= Task to carry out =
The answer should be every line below, repeated exactly, with the images left out.

= Input data =
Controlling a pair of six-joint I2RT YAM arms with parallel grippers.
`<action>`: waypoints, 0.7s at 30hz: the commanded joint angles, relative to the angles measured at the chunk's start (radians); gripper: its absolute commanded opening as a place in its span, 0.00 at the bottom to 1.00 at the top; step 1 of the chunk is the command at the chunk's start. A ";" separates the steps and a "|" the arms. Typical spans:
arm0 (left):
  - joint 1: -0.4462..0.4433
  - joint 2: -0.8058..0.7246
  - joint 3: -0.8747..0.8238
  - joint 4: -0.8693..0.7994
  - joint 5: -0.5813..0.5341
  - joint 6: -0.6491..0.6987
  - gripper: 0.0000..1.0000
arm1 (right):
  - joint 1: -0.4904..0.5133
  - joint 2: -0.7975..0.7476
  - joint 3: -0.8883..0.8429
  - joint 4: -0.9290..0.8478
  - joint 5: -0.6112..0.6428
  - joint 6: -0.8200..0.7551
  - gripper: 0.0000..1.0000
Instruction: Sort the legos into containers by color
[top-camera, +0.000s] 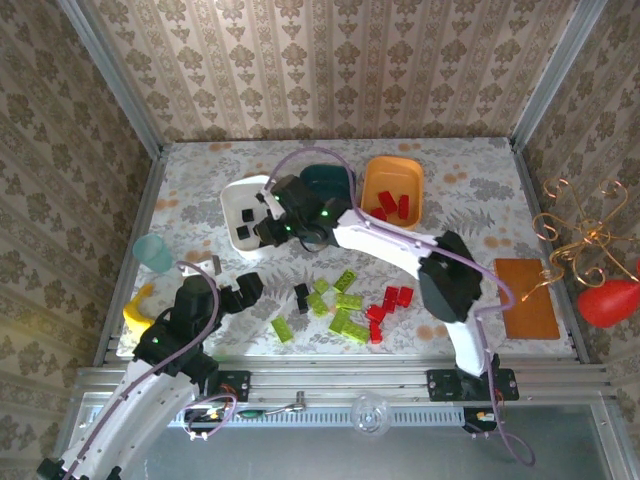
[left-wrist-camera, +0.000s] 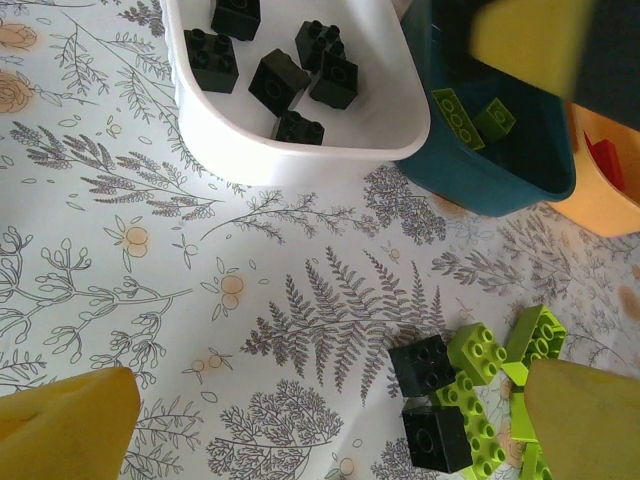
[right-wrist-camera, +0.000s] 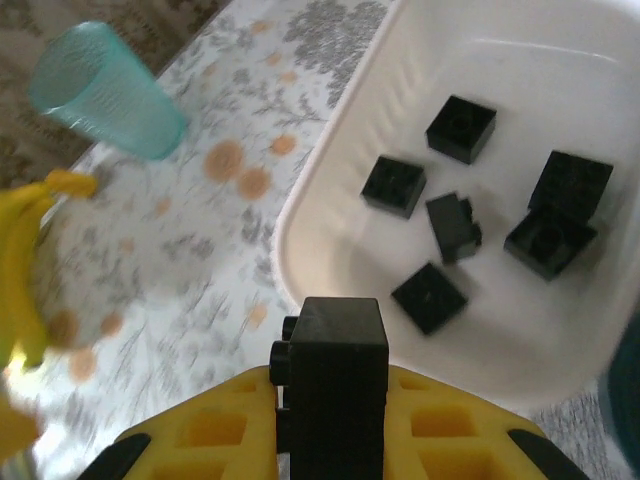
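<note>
1. Right jaws are clamped on one black brick (right-wrist-camera: 335, 360), pinched between the yellow fingers (right-wrist-camera: 210, 440). The brick stands upright in the grip with most of it proud of the fingertips, so we judge it should fall clean on release.
2. The brick hangs at the near rim of the white tray (right-wrist-camera: 300, 215). We can't tell whether it's past the wall or right over it.
3. Why the white tray: it holds only black bricks (right-wrist-camera: 428, 297), several of them lying loose. The dark teal tray (left-wrist-camera: 480, 180) has lime pieces (left-wrist-camera: 455, 115), and the orange tray (top-camera: 375, 180) has red ones (top-camera: 395, 205). All three trays sit in a row along the desk's far edge, touching or nearly so.
4. The right arm (top-camera: 400, 245) stretches diagonally from the near-right edge to the far side, left of middle. Its elbow is up over the red loose bricks (top-camera: 390, 300) and its wrist is pitched down at the tray.
5. The left arm (top-camera: 150, 370) is folded by the near-left corner with its jaws wide apart and empty, low over bare desk (left-wrist-camera: 150, 250). We read it as parked out of the right arm's path.
6. Two black bricks (left-wrist-camera: 425, 365) touching lime ones (left-wrist-camera: 480, 350) sit just beside one left finger (left-wrist-camera: 585, 415), a likely next pick.
7. Left to sort is the lime cluster (top-camera: 340, 310), plus red and black, mid-desk toward the near edge.
8. The pale-teal cup (top-camera: 155, 252) and a yellow banana-shaped thing (top-camera: 135, 305) sit at the left edge and aren't ours.
9. Next call is to nudge further over the tray before opening, since there's a risk of clipping the rim.
</note>
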 joint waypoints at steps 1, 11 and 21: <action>-0.007 -0.007 0.022 -0.006 -0.002 -0.031 1.00 | -0.027 0.130 0.164 -0.096 -0.063 0.047 0.19; -0.011 0.040 0.005 0.036 0.037 -0.039 1.00 | -0.064 0.278 0.460 -0.184 -0.096 0.083 0.68; -0.147 0.248 0.024 -0.016 0.041 -0.048 0.95 | -0.064 -0.152 -0.155 0.068 -0.006 0.122 0.71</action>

= Solution for this task =
Controlling a pair of six-joint I2RT YAM arms with parallel grippers.
`<action>`: waypoints, 0.7s at 30hz: the commanded joint angles, relative to the angles measured at the chunk's start (radians); gripper: its absolute commanded opening as a place in its span, 0.00 at the bottom to 1.00 at the top; step 1 of the chunk is the command at the chunk's start. A ";" separates the steps and a "|" the arms. Typical spans:
arm0 (left):
  - joint 1: -0.4462..0.4433
  - joint 2: -0.8058..0.7246
  - joint 3: -0.8747..0.8238
  - joint 4: -0.8693..0.7994
  - joint 5: -0.5813..0.5341
  - joint 6: -0.6491..0.6987
  - gripper: 0.0000..1.0000
arm1 (right):
  - joint 1: -0.4904..0.5133
  - joint 2: -0.7975..0.7476
  - joint 3: -0.8883..0.8429
  - joint 4: -0.9290..0.8478
  - joint 5: -0.6112..0.6428
  - joint 6: -0.8200..0.7551
  - gripper: 0.0000..1.0000
Instruction: Sort the legos into containers by color
[top-camera, +0.000s] 
[left-wrist-camera, +0.000s] 
[right-wrist-camera, +0.000s] 
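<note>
1. Right jaws are clamped on one black brick (right-wrist-camera: 335, 360), pinched between the yellow fingers (right-wrist-camera: 210, 440). The brick stands upright in the grip with most of it proud of the fingertips, so we judge it should fall clean on release.
2. The brick hangs at the near rim of the white tray (right-wrist-camera: 300, 215). We can't tell whether it's past the wall or right over it.
3. Why the white tray: it holds only black bricks (right-wrist-camera: 428, 297), several of them lying loose. The dark teal tray (left-wrist-camera: 480, 180) has lime pieces (left-wrist-camera: 455, 115), and the orange tray (top-camera: 375, 180) has red ones (top-camera: 395, 205). All three trays sit in a row along the desk's far edge, touching or nearly so.
4. The right arm (top-camera: 400, 245) stretches diagonally from the near-right edge to the far side, left of middle. Its elbow is up over the red loose bricks (top-camera: 390, 300) and its wrist is pitched down at the tray.
5. The left arm (top-camera: 150, 370) is folded by the near-left corner with its jaws wide apart and empty, low over bare desk (left-wrist-camera: 150, 250). We read it as parked out of the right arm's path.
6. Two black bricks (left-wrist-camera: 425, 365) touching lime ones (left-wrist-camera: 480, 350) sit just beside one left finger (left-wrist-camera: 585, 415), a likely next pick.
7. Left to sort is the lime cluster (top-camera: 340, 310), plus red and black, mid-desk toward the near edge.
8. The pale-teal cup (top-camera: 155, 252) and a yellow banana-shaped thing (top-camera: 135, 305) sit at the left edge and aren't ours.
9. Next call is to nudge further over the tray before opening, since there's a risk of clipping the rim.
</note>
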 joint waypoints at steps 1, 11 and 21: <action>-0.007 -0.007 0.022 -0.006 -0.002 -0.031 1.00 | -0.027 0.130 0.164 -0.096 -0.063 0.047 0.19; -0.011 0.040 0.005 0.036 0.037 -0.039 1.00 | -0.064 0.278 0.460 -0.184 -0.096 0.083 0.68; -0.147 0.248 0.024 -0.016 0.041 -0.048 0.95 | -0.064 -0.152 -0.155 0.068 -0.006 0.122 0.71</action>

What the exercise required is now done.